- _Description of the task_: Begin at the line with "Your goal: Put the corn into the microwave" and write out every line after it, exactly, through the last line below, adding nothing.

- _The data_:
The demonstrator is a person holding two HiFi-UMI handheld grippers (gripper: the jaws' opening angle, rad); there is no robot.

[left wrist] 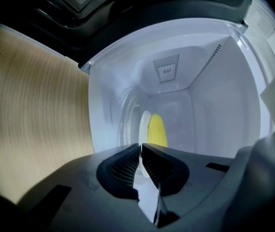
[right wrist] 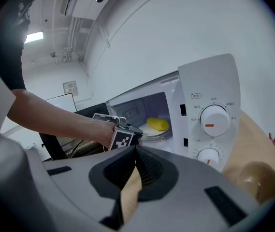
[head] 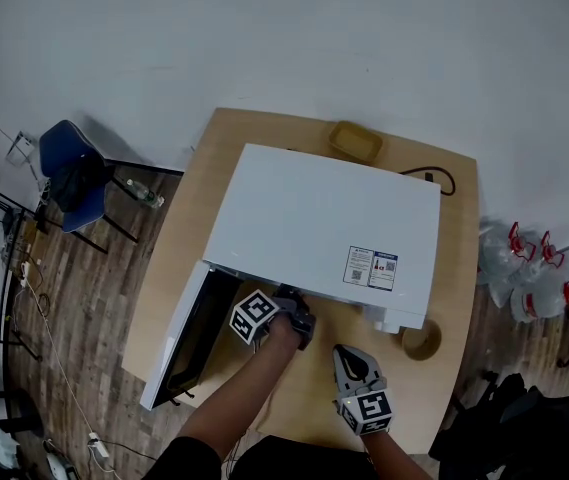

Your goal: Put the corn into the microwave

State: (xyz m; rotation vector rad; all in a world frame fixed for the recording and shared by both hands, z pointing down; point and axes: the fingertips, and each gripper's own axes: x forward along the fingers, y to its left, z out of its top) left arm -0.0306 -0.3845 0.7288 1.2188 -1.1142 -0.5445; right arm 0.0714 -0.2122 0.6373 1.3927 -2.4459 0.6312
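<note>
Up top, the wooden table (head: 456,258) fills the middle of the head view, and the white microwave (head: 314,218) takes up most of it, with its door (head: 179,343) swung wide open to the left. Just beyond the table's left edge there's a blue chair (head: 72,173) on the plank floor. At the far edge of the table, behind the microwave, lies a shallow tan tray (head: 355,141), and by the microwave's front right corner sits a small brown bowl (head: 422,340). Now to the action: the left gripper (head: 299,323) is right at the mouth of the oven, pointing into the white cavity, and its jaws are clenched tip to tip with nothing between them. The right gripper (head: 349,356) hangs over the table in front of the control panel, well apart from the opening, and its jaws are pressed together too, holding nothing. From the right gripper view the two round dials (right wrist: 214,120) show clearly beside the opening. And there it is: the corn (left wrist: 157,131), bright yellow, is inside the microwave, lying on the white plate (left wrist: 144,127) in the middle of the cavity, clear of both grippers.
</note>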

- _Task response_:
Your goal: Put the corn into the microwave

State: (xyz m; rotation vector rad; all in a world frame fixed for the recording and shared by both hands, z pointing down; point and axes: the fingertips, and each gripper's own axes: x forward along the fingers, y to its left, z out of its top) left arm -0.0306 -0.3845 0.7288 1.2188 -1.1142 -0.5445; right arm 0.0714 -0.2122 0.6373 1.3927 -2.4459 0.6312
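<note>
Up top, the wooden table (head: 456,258) fills the middle of the head view, and the white microwave (head: 314,218) takes up most of it, with its door (head: 179,343) swung wide open to the left. Just beyond the table's left edge there's a blue chair (head: 72,173) on the plank floor. At the far edge of the table, behind the microwave, lies a shallow tan tray (head: 355,141), and by the microwave's front right corner sits a small brown bowl (head: 422,340). Now to the action: the left gripper (head: 299,323) is right at the mouth of the oven, pointing into the white cavity, and its jaws are clenched tip to tip with nothing between them. The right gripper (head: 349,356) hangs over the table in front of the control panel, well apart from the opening, and its jaws are pressed together too, holding nothing. From the right gripper view the two round dials (right wrist: 214,120) show clearly beside the opening. And there it is: the corn (left wrist: 157,131), bright yellow, is inside the microwave, lying on the white plate (left wrist: 144,127) in the middle of the cavity, clear of both grippers.
</note>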

No more output will be produced for this exercise.